WHAT YOU SHOULD DO >>
Write out, as an exact transcription, the line that has "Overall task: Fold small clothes" and each line after it through the end of the data below.

INFORMATION SUPPLIED >>
- - -

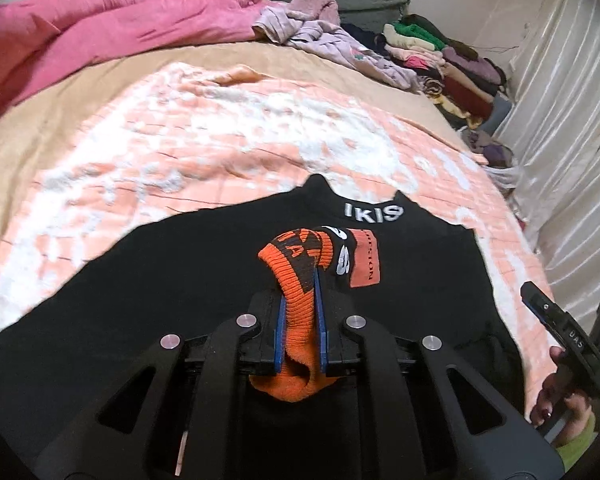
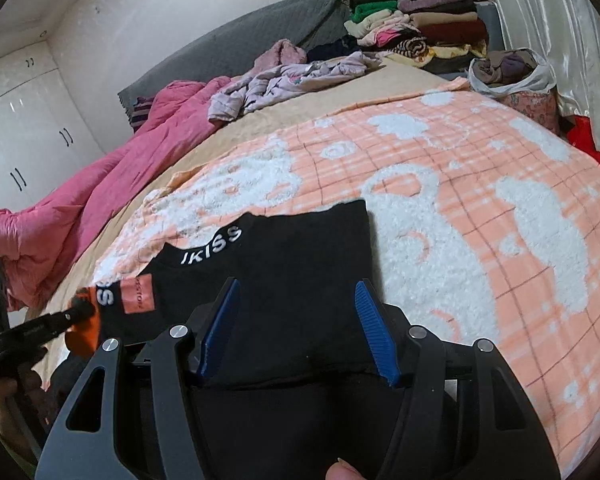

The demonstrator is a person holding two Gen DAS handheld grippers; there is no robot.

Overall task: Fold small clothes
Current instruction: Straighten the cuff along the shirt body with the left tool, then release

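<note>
A black top with white collar lettering and an orange patch lies flat on the peach-and-white blanket. My left gripper is shut on its orange ribbed cuff, which bunches up between the blue pads and hangs out behind them. In the right wrist view that same gripper sits at the far left with the orange cuff. My right gripper is open, its blue pads wide apart over the black top near its right edge; nothing is pinched between them.
A pink quilt runs along the bed's far left side. Loose lilac clothes and a stack of folded garments lie at the head, with a stuffed bag by the curtain. A hand holds the right gripper's handle.
</note>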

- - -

TASK ANSWER >>
Overall task: Fold small clothes
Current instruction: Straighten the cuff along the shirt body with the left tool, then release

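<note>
A black top with white collar lettering and an orange patch lies flat on the peach-and-white blanket. My left gripper is shut on its orange ribbed cuff, which bunches up between the blue pads and hangs out behind them. In the right wrist view that same gripper sits at the far left with the orange cuff. My right gripper is open, its blue pads wide apart over the black top near its right edge; nothing is pinched between them.
A pink quilt runs along the bed's far left side. Loose lilac clothes and a stack of folded garments lie at the head, with a stuffed bag by the curtain. A hand holds the right gripper's handle.
</note>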

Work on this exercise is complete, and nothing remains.